Activity >> A single number is needed: how many lines of the data hold the word "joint".

Supplied information >>
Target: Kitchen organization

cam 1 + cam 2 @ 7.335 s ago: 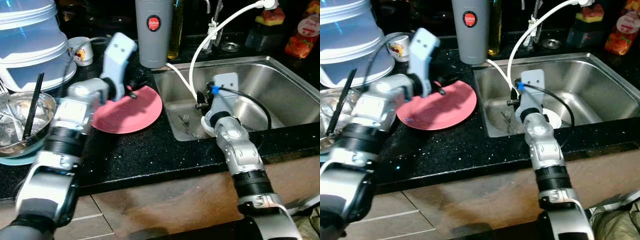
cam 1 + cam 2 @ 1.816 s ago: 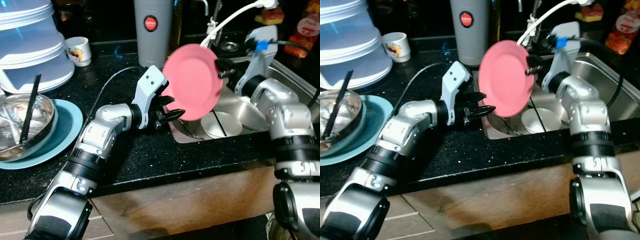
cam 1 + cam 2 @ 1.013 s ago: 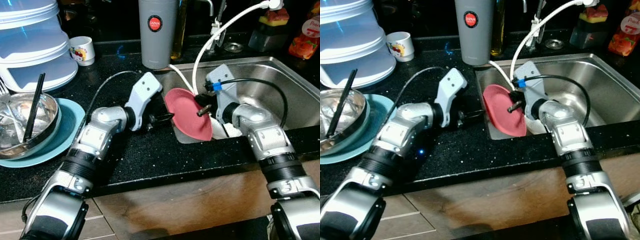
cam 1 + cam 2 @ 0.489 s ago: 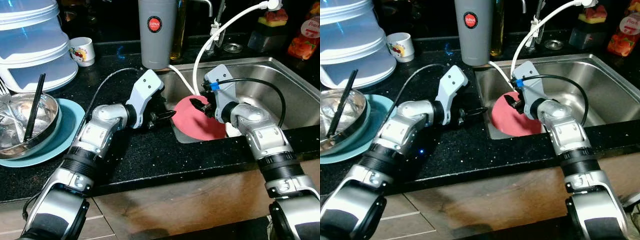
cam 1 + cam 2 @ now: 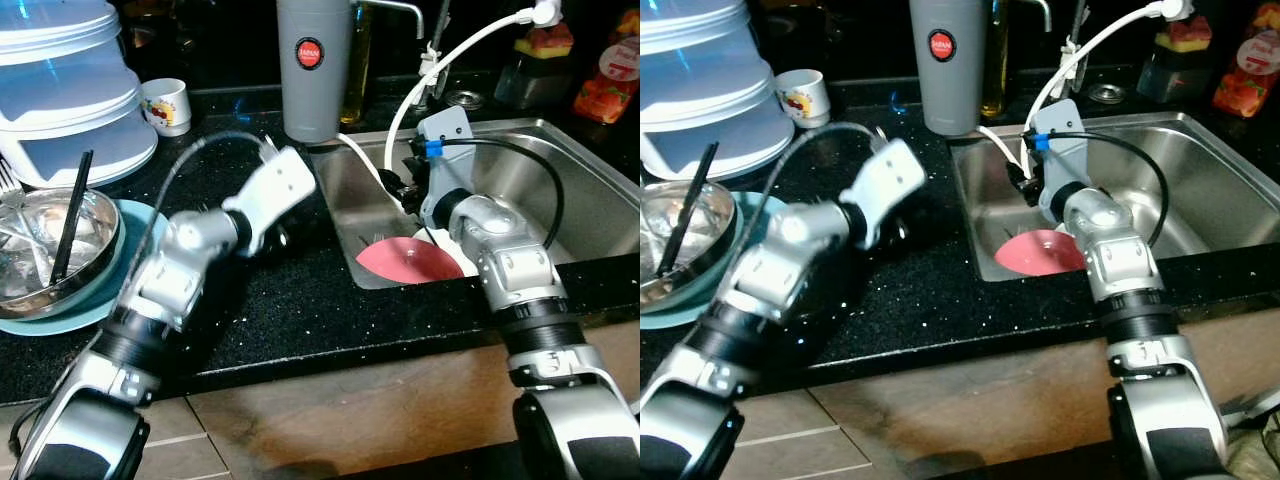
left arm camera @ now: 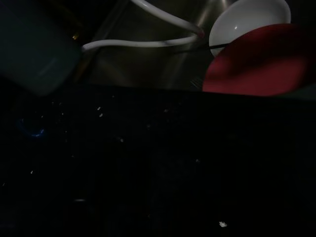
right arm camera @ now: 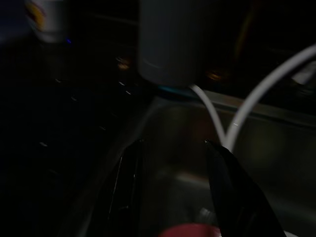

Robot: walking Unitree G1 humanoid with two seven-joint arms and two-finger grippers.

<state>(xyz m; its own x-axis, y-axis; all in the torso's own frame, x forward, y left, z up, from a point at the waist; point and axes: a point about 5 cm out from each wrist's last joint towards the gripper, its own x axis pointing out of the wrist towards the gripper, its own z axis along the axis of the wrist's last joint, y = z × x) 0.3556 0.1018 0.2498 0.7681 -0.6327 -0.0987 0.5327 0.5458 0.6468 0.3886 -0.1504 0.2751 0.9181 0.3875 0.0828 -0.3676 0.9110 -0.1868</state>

Output of the exercise >> 2